Das Werkstattgebäude der Genossenschaft Hobel steht seit 1971 neben dem Bahnhof Altstetten. Die Architekten Rüegsegger + Geiger bauten es als robustes Gewerbehaus: ein überlanger Lastenaufzug dient als fahrende Verbindung zwischen Laderampe, Maschinenhalle und Holzlager im 3. Obergeschoss. Die Struktur aus Stützen und Platten ist so einfach, dass sie fast jede Nutzung zulässt. Renovationen, Eingriffe in die Haustechnik und auch den steten Wandel der Produktion trägt das Gebäude mit einer fast stoischen Ruhe.

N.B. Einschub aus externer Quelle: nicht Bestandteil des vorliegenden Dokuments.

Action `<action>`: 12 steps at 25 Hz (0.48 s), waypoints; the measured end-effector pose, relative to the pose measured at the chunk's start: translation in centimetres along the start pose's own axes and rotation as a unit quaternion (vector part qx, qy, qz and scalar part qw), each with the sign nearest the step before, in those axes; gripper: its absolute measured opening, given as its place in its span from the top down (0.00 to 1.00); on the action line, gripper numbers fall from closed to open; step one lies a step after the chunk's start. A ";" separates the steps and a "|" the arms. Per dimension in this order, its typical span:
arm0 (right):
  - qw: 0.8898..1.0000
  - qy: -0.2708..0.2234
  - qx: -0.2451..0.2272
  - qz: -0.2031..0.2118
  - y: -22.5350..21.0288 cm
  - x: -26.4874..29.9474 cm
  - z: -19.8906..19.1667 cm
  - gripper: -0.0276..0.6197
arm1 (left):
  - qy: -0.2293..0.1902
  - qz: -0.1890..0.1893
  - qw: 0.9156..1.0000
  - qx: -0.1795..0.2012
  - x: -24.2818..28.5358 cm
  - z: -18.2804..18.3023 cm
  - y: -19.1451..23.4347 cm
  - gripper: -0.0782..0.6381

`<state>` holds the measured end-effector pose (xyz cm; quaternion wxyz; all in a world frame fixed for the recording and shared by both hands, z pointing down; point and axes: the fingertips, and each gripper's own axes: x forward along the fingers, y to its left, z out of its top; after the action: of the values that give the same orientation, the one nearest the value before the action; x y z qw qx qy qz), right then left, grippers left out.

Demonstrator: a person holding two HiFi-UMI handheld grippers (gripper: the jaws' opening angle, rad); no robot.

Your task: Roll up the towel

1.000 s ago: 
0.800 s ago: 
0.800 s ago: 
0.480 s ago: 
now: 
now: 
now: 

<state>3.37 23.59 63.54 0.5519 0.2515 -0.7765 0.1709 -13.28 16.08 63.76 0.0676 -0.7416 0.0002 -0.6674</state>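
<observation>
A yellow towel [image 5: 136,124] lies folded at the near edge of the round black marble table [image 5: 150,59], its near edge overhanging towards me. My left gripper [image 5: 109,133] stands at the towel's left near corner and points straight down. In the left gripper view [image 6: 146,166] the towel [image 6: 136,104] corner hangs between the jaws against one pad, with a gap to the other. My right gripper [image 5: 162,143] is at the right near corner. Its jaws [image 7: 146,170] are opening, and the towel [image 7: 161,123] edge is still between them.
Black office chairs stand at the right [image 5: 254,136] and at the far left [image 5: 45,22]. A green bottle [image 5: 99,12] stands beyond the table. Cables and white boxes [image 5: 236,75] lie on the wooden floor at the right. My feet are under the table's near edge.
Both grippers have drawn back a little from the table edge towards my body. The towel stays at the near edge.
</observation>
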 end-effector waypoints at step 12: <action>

Um das Haus herum hat sich Zürich verändert. Wo Gleisfeld und Brache lagen, entstehen Wohnungen und Büros, die Tramwendeschlaufe kam vor die Tür, der Vulkanplatz wird zum Quartierzentrum. Das Grundstück liegt heute in der Zentrumszone 7. Das Pamphlet der Genossenschaft von 1951 „Die Genossenschaft Hobel – eine utopische Unternehmung“ wirkt heute aktueller denn je.
Für die Genossenschaft ist das Gebäude vieles auf einmal: Identifikationspunkt, Infrastruktur, Sicherheit für das laufende Geschäft und Garant für eine aufregende Zukunft. Gerne zeigen wir die skurrilen und schönen Seiten des Baus und des Betriebs.